▶ [Instructions for the task]: Check each line below for the word "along" and give the count alone.

Start of Excerpted records

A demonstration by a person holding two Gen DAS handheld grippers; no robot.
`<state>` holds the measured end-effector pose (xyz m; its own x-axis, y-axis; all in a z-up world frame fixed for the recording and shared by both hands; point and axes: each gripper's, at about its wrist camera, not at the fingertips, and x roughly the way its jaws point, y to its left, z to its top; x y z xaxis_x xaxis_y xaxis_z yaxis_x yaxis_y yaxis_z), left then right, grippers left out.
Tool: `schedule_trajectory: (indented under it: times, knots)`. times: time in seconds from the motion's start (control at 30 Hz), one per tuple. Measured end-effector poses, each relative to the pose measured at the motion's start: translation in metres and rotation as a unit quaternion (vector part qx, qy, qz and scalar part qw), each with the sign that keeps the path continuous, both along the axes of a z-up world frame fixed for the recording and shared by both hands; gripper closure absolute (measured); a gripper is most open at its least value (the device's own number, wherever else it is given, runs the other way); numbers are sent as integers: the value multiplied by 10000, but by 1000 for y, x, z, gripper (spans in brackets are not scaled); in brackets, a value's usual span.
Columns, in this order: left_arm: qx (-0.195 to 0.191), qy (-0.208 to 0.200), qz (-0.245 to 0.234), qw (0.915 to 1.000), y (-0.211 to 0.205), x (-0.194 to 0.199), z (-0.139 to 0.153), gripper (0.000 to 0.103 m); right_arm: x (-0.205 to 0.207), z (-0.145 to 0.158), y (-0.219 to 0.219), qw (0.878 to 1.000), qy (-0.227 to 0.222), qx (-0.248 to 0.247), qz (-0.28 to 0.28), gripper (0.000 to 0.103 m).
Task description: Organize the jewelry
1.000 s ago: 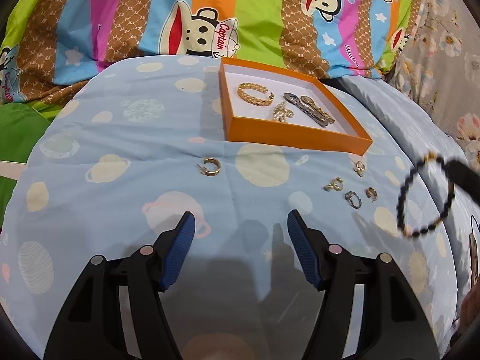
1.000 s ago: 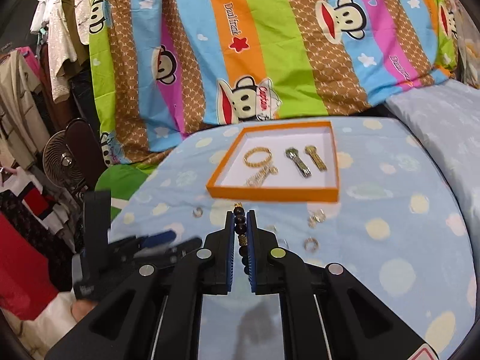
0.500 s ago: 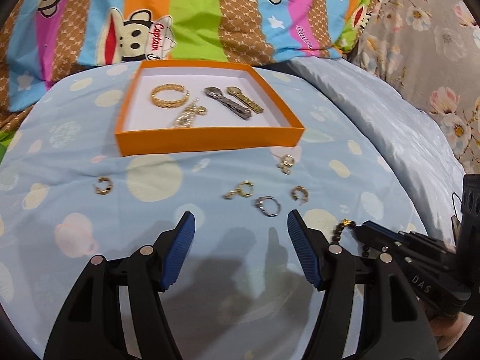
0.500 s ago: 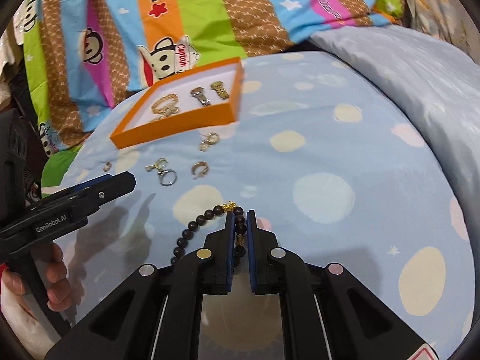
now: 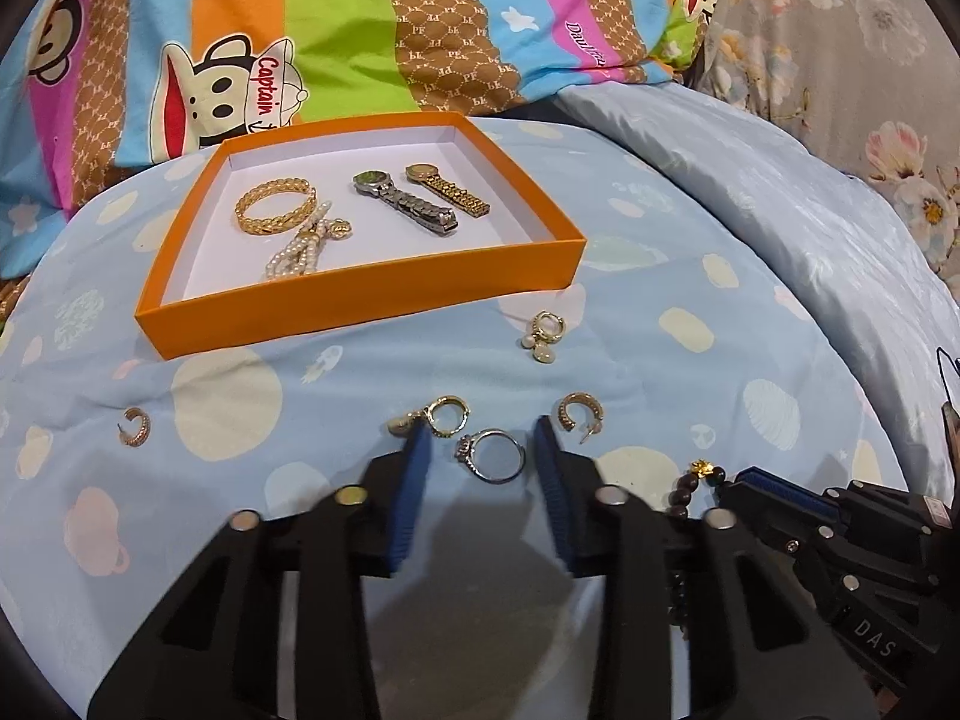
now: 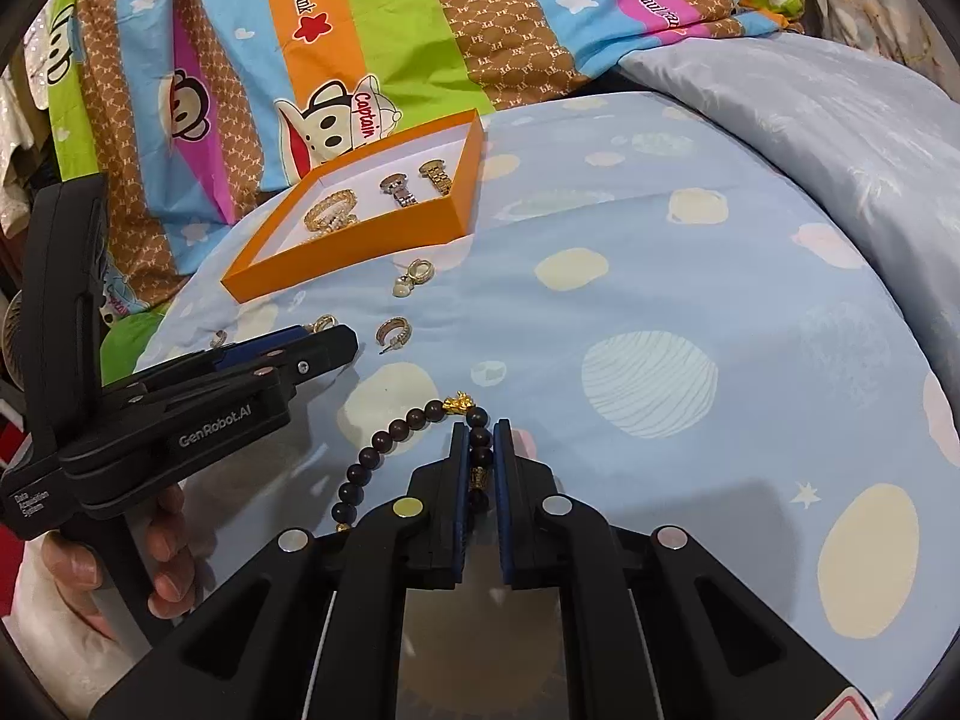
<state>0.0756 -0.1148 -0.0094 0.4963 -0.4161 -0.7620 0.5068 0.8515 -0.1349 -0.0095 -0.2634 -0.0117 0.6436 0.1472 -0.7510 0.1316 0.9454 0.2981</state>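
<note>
A silver ring (image 5: pixel 492 456) lies on the blue bedspread between the blue pads of my left gripper (image 5: pixel 481 426). Its jaws are closing, and a gap still shows on each side of the ring. My right gripper (image 6: pixel 480 438) is shut on a dark bead bracelet (image 6: pixel 390 435) with a gold charm, and the loose beads trail onto the bedspread. The orange box (image 5: pixel 360 294) behind holds a gold bangle (image 5: pixel 275 213), a pearl piece (image 5: pixel 300 252), a silver watch (image 5: pixel 402 201) and a gold watch (image 5: pixel 444 189).
Loose earrings lie around the ring: a pearl drop hoop (image 5: pixel 543 333), a gold hoop (image 5: pixel 579 411), a hoop with a pearl (image 5: pixel 444 414) touching the left finger, and one far left (image 5: pixel 135 426). A striped cartoon quilt (image 5: pixel 336 30) rises behind the box. A person's hand (image 6: pixel 168 570) holds the left gripper.
My left gripper has slid across the bedspread to the silver ring and its jaws have narrowed around it. The right gripper has come down, laying the bead bracelet on the bedspread.
</note>
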Motion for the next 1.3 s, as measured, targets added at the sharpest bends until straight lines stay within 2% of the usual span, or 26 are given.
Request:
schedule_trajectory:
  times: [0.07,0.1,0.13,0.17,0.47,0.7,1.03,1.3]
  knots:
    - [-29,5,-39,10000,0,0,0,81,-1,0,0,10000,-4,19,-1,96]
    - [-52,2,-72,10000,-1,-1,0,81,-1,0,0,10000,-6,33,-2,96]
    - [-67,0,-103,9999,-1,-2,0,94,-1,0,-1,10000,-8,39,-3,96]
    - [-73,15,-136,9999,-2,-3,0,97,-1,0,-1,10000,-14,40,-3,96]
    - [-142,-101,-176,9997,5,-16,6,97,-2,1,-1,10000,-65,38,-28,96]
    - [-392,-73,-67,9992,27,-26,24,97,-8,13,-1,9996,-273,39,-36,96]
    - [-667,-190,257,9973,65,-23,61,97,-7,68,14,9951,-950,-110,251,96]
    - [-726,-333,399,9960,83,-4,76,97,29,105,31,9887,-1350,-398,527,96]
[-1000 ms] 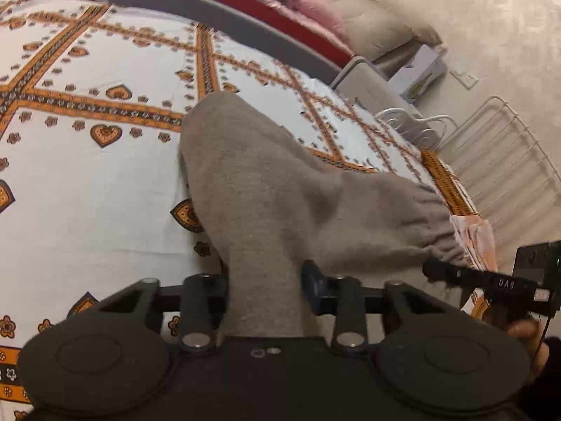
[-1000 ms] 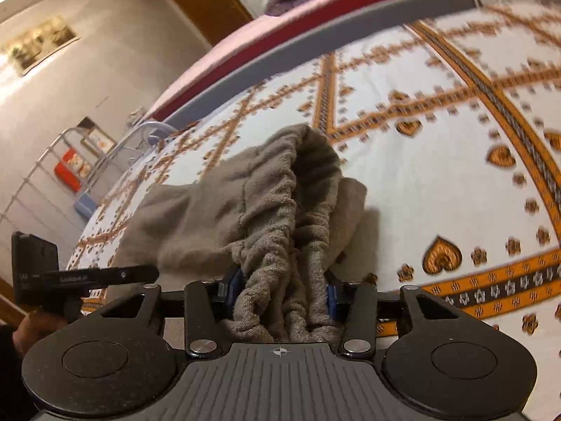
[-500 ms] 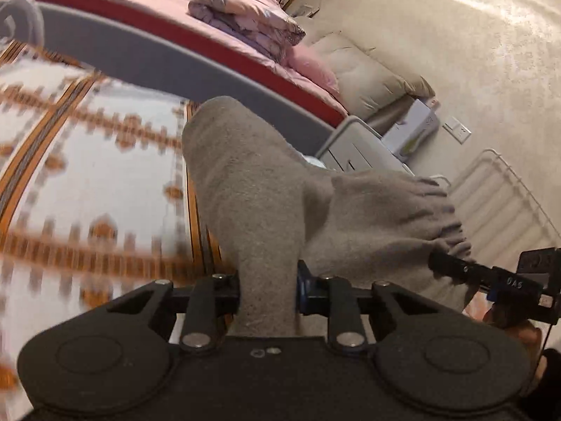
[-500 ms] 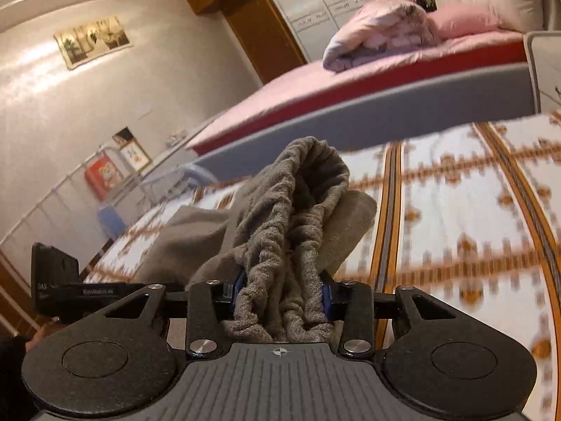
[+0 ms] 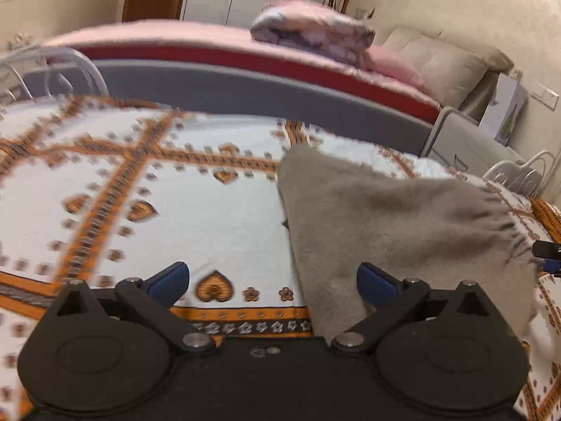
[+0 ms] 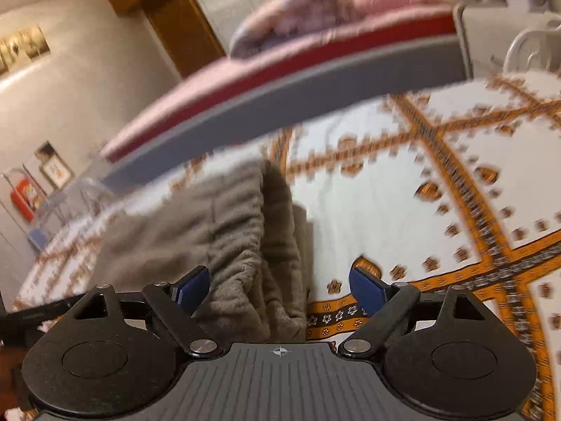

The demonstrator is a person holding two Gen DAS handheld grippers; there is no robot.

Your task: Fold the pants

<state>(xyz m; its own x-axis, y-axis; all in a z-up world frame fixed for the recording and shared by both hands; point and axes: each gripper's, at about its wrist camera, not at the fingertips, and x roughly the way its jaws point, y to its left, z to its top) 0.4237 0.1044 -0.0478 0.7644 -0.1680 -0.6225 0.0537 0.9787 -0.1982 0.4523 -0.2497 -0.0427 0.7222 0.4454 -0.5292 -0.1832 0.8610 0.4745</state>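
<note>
The grey-brown fleece pants (image 5: 385,224) lie bunched on the white and orange patterned bedspread (image 5: 175,210). In the left wrist view my left gripper (image 5: 273,280) is open, with the pants lying against its right finger. In the right wrist view the gathered waistband of the pants (image 6: 238,245) lies between the spread fingers, close to the left one. My right gripper (image 6: 280,287) is open and holds nothing. The other gripper's tip shows at the right edge of the left wrist view (image 5: 547,249).
A second bed with a grey frame (image 5: 245,87), red mattress and pink bedding stands behind. A folded quilt (image 5: 312,31) and pillows lie on it. White metal rails (image 5: 519,175) stand at the bed's right side. A wardrobe and door are at the back.
Both grippers have opened and let go of the pants. The pants, held up half a second ago, now lie on the bedspread.
</note>
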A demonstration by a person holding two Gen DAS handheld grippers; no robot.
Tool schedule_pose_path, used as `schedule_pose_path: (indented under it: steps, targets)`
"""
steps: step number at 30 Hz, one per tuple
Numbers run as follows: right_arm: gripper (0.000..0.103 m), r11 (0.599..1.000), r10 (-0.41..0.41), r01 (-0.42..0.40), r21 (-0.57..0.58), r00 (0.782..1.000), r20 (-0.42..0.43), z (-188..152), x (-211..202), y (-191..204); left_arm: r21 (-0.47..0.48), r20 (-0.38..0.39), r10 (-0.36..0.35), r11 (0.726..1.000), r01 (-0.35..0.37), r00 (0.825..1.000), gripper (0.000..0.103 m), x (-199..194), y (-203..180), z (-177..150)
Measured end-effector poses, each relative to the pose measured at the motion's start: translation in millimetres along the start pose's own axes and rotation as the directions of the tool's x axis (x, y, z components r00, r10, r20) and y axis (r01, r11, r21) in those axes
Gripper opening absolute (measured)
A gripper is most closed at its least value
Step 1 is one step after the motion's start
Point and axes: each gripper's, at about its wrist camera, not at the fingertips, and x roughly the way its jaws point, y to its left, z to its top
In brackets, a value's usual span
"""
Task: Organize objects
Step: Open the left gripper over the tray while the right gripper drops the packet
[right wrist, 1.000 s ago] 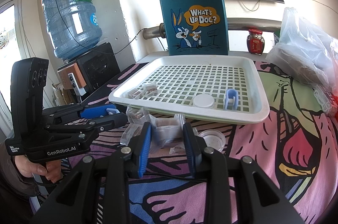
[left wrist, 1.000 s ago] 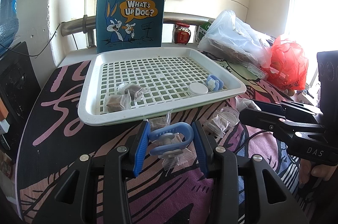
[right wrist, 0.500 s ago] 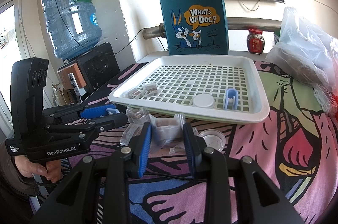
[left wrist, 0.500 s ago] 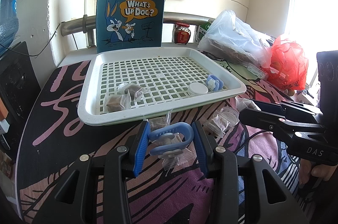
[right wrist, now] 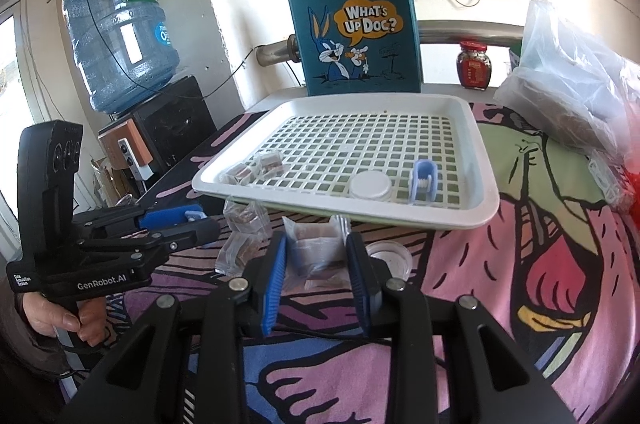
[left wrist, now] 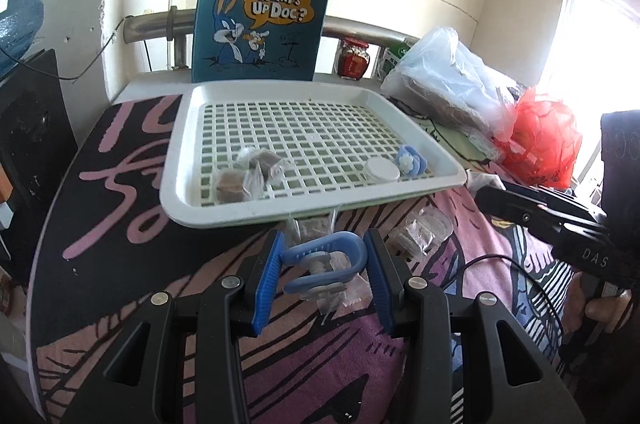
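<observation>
Tongs first, left then right. Left tongs (left wrist: 323,264) grip the blue U-shaped clip (left wrist: 324,252) across its two arms, just in front of the near rim of the white grid tray (left wrist: 408,190). Nothing has changed in the last second: clip and tongs sit exactly where they were, so I judge this a pause after the grasp, with the lift toward the tray not yet begun.

Right tongs (right wrist: 316,270) hold a clear sachet with a brown block (right wrist: 314,244) between their blue pads, also just in front of the tray's near rim and equally unmoved. They look closed on it, though the soft wrapper makes firmness of contact hard to judge.

Inside the tray, left to right: two wrapped brown blocks (left wrist: 248,172) near the front-left corner, a white round lid (left wrist: 382,169), then a second blue clip (left wrist: 410,160) at the front-right. More sachets (right wrist: 240,248) and a clear round dish (right wrist: 390,258) lie on the patterned worktop (left wrist: 120,224) in front of the tray, so several items remain to be sorted.
</observation>
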Motion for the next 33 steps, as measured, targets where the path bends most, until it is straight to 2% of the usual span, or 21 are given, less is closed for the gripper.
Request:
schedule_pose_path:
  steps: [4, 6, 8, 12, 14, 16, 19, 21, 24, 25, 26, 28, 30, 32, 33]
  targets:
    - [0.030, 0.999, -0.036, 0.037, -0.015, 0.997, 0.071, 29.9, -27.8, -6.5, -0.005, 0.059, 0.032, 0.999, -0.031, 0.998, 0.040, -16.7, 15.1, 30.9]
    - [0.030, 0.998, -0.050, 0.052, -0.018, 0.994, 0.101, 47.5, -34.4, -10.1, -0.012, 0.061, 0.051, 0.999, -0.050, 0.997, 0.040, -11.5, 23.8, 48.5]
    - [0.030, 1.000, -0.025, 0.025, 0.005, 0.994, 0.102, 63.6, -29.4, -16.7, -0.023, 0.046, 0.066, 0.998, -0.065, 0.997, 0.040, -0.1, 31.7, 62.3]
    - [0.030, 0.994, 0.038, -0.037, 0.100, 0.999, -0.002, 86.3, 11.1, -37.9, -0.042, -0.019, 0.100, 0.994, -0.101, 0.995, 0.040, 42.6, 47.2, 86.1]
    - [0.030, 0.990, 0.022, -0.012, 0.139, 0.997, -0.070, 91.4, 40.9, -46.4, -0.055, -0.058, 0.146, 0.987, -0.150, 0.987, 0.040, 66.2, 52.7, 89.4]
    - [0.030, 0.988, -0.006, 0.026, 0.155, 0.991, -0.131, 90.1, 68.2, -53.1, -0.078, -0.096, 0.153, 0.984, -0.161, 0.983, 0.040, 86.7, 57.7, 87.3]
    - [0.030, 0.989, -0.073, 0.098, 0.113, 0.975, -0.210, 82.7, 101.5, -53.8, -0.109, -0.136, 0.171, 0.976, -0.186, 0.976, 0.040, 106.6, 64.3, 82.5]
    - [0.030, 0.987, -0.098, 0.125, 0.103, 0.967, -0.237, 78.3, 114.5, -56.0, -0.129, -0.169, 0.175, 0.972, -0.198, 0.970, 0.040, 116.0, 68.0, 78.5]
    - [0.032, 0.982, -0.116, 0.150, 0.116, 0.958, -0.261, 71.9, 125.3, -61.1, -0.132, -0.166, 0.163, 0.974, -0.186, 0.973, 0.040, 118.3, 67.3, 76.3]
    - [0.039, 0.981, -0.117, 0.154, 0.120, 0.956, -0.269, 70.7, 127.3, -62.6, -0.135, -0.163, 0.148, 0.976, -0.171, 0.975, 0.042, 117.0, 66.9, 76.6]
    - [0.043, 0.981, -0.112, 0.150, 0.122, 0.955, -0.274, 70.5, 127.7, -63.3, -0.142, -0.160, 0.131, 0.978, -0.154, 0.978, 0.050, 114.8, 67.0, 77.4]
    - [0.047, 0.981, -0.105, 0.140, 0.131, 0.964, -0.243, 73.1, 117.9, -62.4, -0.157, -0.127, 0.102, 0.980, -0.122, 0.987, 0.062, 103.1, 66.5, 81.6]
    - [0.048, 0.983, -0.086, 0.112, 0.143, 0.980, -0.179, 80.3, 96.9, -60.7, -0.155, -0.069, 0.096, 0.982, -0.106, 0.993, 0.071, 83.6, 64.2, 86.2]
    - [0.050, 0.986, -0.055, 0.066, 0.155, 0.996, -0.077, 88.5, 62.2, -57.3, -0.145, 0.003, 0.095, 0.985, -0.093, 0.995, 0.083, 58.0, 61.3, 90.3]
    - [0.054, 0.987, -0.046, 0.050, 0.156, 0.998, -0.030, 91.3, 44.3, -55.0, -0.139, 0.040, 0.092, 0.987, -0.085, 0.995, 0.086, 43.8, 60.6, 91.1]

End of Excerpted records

▶ [Task response]: 2